Вопреки моим мрачным предположениям я продолжал летать, правда, это происходило только в большей половине мира. Это, как я заметил, называется «во сне» и считается ненастоящим. Если что-то происходило «во сне», то этому не придавалось никакого значения, как если бы вообще ничего не произошло, в то время как именно там и происходили самые замечательные вещи. А еще то, что действительно происходило «во сне» у меня, могло на все сто процентов отличаться от того, что происходило во сне у другого, даже — что особенно интересно — если происходило в том же самом месте и с теми же самыми людьми.
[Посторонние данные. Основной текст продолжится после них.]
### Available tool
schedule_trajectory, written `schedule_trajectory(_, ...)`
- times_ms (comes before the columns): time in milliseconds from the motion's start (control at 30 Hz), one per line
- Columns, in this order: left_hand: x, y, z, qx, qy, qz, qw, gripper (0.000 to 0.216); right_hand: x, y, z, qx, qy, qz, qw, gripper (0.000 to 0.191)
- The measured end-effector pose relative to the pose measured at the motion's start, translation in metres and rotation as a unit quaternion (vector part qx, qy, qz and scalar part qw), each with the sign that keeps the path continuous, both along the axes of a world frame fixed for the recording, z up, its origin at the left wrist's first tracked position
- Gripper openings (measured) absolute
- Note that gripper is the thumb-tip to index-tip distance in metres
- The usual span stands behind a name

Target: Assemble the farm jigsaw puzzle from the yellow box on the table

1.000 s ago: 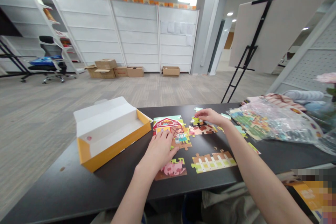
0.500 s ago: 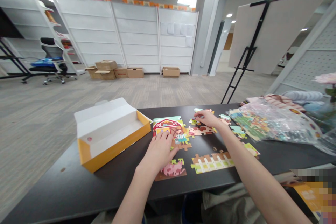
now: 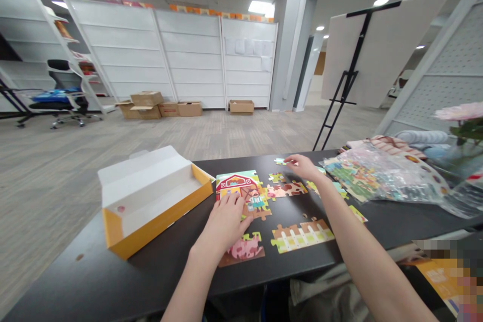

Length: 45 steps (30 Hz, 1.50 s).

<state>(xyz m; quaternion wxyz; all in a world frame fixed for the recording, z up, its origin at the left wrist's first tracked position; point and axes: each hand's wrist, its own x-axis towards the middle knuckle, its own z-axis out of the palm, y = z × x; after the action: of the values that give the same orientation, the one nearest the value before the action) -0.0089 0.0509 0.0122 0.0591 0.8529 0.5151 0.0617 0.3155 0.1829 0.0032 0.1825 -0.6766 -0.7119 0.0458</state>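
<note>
My left hand [image 3: 225, 220] lies flat with fingers stretched on the joined barn section [image 3: 238, 185] of a farm puzzle on the black table [image 3: 113, 271]. My right hand [image 3: 303, 165] reaches to the far side, fingertips on a small teal piece [image 3: 279, 161]. Between the hands lie a loose green piece [image 3: 276, 177] and a brown cow strip [image 3: 286, 189]. Nearer me sit a pink pig piece [image 3: 244, 249] and a white fence strip [image 3: 301, 235].
An open yellow box with a white lid [image 3: 149, 196] stands at the left. A crumpled clear plastic bag [image 3: 381, 176] over more puzzle pieces lies at the right, beside folded cloth and a pink flower [image 3: 460, 111]. An easel [image 3: 349, 75] stands beyond the table.
My right hand left the green piece and moved farther away onto the small teal piece. My left hand stayed on the barn section. The view shifted slightly.
</note>
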Motion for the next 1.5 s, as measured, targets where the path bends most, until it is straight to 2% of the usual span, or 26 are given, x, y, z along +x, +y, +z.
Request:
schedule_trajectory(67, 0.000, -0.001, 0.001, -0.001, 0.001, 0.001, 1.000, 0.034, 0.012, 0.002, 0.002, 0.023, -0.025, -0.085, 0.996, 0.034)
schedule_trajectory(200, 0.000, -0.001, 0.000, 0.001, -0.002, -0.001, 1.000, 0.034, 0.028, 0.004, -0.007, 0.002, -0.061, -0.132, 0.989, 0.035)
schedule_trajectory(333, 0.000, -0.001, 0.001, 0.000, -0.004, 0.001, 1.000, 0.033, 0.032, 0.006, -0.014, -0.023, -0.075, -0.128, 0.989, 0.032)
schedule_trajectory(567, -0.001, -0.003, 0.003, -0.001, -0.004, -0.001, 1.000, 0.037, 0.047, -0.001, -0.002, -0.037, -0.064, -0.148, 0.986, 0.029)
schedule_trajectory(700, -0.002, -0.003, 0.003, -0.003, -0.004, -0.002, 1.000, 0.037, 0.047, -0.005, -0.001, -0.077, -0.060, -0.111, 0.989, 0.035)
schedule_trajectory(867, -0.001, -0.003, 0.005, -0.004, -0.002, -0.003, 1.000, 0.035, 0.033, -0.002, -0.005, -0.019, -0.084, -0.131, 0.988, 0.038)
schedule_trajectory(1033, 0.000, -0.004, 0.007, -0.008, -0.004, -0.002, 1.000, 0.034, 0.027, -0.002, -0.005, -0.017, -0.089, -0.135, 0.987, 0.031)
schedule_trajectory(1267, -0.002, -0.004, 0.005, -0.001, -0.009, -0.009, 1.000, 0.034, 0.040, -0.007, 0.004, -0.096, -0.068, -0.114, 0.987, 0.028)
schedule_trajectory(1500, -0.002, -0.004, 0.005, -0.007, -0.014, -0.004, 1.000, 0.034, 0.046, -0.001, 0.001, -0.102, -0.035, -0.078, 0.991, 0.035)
Такая вариативность мира восхитила мое сознание и продолжает восхищать до сих пор: она означала, что, побывав во сне в одном и том же месте, я и некто можем после делиться друг с другом вариантами события. Это было невероятно интересно. Меньшая половина мира оказалась общей для всех и напичканной ограничениями типа законов физики и прочего. Вероятно, это было так, чтобы как-то связать индивидуальные миры и сделать возможным общение между «сонными» мирами разных людей. В общем мире летать, как выяснилось, вообще невозможно, в нем не водятся большие ящеры и светящиеся фиолетовые крысы, рядом со Ставрополем нет джунглей, а многократно посмотрев в одну и ту же точку, вы увидите почти всегда одно и то же. Общий мир оказался скучным и безрадостным. Поняв это, я очень полюбил спать, чтобы большую часть своего времени проводить в своем большом мире: выбирая между возможностью сопережить невзрачное событие с кем-то и способностью совсем одному стрелой влетать в грозовую тучу, я выбрал второе.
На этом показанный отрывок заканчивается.